=== EXTRACTED INFORMATION ===
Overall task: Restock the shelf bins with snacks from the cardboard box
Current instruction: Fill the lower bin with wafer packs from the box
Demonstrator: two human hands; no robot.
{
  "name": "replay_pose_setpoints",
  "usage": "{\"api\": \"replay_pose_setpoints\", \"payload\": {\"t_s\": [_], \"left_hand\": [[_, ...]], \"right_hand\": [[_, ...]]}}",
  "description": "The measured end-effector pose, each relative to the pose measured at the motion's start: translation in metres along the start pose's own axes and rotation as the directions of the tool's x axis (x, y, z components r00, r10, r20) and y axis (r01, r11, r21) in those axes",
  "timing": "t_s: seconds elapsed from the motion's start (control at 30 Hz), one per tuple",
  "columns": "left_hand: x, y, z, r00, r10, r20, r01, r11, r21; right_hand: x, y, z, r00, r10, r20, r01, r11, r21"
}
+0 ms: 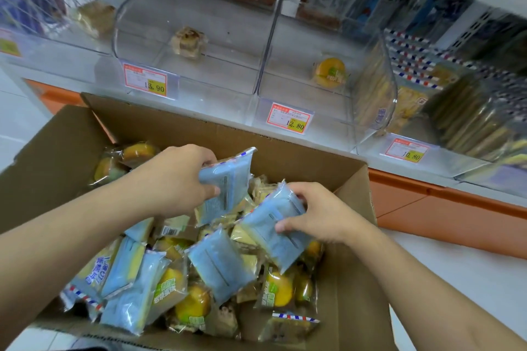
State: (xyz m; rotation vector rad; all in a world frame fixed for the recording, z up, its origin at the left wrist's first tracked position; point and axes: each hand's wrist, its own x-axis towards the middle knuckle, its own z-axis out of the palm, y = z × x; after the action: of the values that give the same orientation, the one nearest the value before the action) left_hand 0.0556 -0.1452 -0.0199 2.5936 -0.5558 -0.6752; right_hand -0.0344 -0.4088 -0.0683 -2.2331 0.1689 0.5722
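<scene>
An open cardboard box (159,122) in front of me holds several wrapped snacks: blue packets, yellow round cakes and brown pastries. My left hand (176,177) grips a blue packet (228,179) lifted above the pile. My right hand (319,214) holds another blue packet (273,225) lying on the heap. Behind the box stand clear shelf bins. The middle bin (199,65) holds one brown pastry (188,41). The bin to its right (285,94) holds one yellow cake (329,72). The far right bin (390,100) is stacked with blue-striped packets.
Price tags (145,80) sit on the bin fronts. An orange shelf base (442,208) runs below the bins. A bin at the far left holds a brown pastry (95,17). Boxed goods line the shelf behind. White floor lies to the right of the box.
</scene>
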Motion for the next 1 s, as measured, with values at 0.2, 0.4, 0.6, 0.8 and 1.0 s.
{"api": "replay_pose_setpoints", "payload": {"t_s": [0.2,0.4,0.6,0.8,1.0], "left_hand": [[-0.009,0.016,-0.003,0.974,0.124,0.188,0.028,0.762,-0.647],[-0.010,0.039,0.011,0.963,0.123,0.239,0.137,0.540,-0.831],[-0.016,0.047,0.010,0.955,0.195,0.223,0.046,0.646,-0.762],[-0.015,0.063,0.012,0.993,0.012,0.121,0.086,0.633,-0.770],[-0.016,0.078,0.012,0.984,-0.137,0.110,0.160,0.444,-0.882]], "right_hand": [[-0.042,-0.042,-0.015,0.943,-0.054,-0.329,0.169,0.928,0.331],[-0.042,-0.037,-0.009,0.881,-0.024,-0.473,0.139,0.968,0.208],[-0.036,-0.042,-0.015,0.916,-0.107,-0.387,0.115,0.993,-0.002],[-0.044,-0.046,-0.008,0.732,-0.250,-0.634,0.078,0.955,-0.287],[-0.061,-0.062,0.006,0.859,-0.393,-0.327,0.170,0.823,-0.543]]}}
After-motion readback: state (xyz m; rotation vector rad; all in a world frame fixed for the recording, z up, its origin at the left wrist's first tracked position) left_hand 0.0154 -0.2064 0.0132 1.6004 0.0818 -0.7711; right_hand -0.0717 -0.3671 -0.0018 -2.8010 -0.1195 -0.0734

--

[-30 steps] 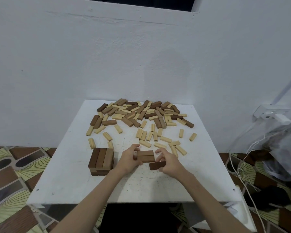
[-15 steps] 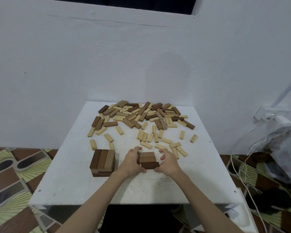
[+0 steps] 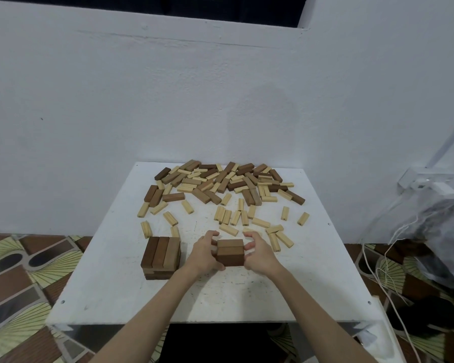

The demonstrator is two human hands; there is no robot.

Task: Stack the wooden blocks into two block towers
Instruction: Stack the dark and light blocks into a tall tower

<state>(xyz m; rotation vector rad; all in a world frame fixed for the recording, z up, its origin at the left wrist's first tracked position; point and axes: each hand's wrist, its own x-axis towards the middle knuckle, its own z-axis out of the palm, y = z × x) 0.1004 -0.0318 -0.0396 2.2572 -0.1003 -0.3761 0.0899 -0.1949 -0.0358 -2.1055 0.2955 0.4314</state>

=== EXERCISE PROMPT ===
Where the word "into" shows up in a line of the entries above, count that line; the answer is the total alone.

=== EXERCISE RESPONSE ===
2